**PROBLEM STATEMENT**
A word-for-word transcription of the listing is all that is needed.

**SUPPLIED MATERIAL**
┄┄┄┄┄┄┄┄┄┄┄┄┄┄┄┄┄┄┄┄

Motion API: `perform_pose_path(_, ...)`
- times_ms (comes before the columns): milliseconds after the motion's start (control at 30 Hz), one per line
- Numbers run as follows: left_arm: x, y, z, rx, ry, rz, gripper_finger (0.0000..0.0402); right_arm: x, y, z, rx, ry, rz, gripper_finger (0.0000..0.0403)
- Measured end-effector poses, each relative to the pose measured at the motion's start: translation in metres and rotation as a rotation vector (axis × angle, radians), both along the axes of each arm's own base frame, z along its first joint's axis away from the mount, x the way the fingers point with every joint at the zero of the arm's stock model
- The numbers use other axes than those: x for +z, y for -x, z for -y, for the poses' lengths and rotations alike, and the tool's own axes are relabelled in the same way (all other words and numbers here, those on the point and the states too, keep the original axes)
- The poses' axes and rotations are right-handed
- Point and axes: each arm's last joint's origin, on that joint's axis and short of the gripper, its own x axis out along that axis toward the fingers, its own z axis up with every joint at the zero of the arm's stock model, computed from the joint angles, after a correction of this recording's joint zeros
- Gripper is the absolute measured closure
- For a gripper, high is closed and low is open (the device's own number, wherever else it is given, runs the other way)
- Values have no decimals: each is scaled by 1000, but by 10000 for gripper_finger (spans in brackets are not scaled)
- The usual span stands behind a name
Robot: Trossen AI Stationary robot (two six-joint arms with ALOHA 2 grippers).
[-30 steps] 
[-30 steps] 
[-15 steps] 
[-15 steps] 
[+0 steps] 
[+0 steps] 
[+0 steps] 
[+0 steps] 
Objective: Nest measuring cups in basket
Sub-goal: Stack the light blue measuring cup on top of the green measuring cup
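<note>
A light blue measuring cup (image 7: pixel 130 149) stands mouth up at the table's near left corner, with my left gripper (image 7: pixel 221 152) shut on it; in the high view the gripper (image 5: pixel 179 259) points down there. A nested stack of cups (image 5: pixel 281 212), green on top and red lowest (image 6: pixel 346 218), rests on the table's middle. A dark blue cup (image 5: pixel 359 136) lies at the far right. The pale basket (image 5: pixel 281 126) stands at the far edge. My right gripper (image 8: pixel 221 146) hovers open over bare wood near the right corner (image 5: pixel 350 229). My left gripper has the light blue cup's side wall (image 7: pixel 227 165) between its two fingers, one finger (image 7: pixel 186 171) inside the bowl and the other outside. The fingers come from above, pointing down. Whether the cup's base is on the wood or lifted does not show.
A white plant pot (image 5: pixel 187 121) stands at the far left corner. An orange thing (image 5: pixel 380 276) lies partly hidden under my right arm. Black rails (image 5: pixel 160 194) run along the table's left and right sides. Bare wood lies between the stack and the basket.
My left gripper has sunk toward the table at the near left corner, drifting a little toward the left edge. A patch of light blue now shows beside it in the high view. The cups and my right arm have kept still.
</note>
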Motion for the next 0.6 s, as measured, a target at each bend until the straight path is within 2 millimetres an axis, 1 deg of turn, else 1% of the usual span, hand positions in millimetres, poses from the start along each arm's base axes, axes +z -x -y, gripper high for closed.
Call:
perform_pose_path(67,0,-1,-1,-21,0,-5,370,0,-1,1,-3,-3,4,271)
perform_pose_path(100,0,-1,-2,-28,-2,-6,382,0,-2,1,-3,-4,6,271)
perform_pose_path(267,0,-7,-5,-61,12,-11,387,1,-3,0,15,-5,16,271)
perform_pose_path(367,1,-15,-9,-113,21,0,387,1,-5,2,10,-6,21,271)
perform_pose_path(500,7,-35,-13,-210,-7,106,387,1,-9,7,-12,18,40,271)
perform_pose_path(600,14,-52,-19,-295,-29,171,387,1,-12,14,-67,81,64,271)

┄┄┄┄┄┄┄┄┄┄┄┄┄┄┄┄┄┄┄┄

**ANSWER SPACE**
Motion API: `perform_pose_path(_, ...)`
- times_ms (comes before the columns): milliseconds after the motion's start (control at 30 Hz), one per line
- Numbers run as follows: left_arm: x, y, z, rx, ry, rz, gripper_finger (0.0000..0.0402); right_arm: x, y, z, rx, ry, rz, gripper_finger (0.0000..0.0403)
- Measured end-effector poses, each relative to the pose measured at the motion's start: translation in metres and rotation as a rotation vector (axis × angle, radians), both along the axes of each arm's own base frame, z along its first joint's axis away from the mount, x the way the fingers point with every joint at the zero of the arm's stock model
- The numbers use other axes than those: x for +z, y for -x, z for -y, for the poses' lengths and rotations alike, and the tool's own axes are relabelled in the same way (all other words and numbers here, those on the point and the states too, keep the original axes)
- The poses' axes and rotations are right-handed
- Point and axes: each arm's last joint's origin, on that joint's axis and short of the gripper, its own x axis out along that axis toward the fingers, its own z axis up with every joint at the zero of the arm's stock model, computed from the joint angles, after a correction of this recording's joint zeros
- Gripper is the absolute measured closure
- For a gripper, high is closed and low is open (the device's own number, wherever else it is given, runs the other way)
- Values have no decimals: each is scaled by 1000, but by 10000 for gripper_finger (spans in brackets are not scaled)
- The usual span stands behind a name
Robot: Trossen AI Stationary robot (two six-joint arms with ALOHA 2 grippers).
[-30 steps] 
[-30 steps] 
[-15 steps] 
[-15 steps] 
[+0 steps] 
[+0 steps] 
[+0 steps] 
[+0 steps] 
Objective: Nest measuring cups in basket
Sub-goal: Stack the light blue measuring cup on top of the green measuring cup
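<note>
A light blue measuring cup (image 7: pixel 130 149) stands mouth up at the table's near left corner, with my left gripper (image 7: pixel 221 152) shut on it; in the high view the gripper (image 5: pixel 179 259) points down there. A nested stack of cups (image 5: pixel 281 212), green on top and red lowest (image 6: pixel 346 218), rests on the table's middle. A dark blue cup (image 5: pixel 359 136) lies at the far right. The pale basket (image 5: pixel 281 126) stands at the far edge. My right gripper (image 8: pixel 221 146) hovers open over bare wood near the right corner (image 5: pixel 350 229). My left gripper has the light blue cup's side wall (image 7: pixel 227 165) between its two fingers, one finger (image 7: pixel 186 171) inside the bowl and the other outside. The fingers come from above, pointing down. Whether the cup's base is on the wood or lifted does not show.
A white plant pot (image 5: pixel 187 121) stands at the far left corner. An orange thing (image 5: pixel 380 276) lies partly hidden under my right arm. Black rails (image 5: pixel 160 194) run along the table's left and right sides. Bare wood lies between the stack and the basket.
My left gripper has sunk toward the table at the near left corner, drifting a little toward the left edge. A patch of light blue now shows beside it in the high view. The cups and my right arm have kept still.
</note>
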Motion for the next 0.6 s, as measured, a target at each bend until the straight path is within 2 millimetres an axis, 1 deg of turn, else 1% of the usual span, hand positions in millimetres, poses from the start along each arm's base axes, axes +z -x -y, gripper high for closed.
Call:
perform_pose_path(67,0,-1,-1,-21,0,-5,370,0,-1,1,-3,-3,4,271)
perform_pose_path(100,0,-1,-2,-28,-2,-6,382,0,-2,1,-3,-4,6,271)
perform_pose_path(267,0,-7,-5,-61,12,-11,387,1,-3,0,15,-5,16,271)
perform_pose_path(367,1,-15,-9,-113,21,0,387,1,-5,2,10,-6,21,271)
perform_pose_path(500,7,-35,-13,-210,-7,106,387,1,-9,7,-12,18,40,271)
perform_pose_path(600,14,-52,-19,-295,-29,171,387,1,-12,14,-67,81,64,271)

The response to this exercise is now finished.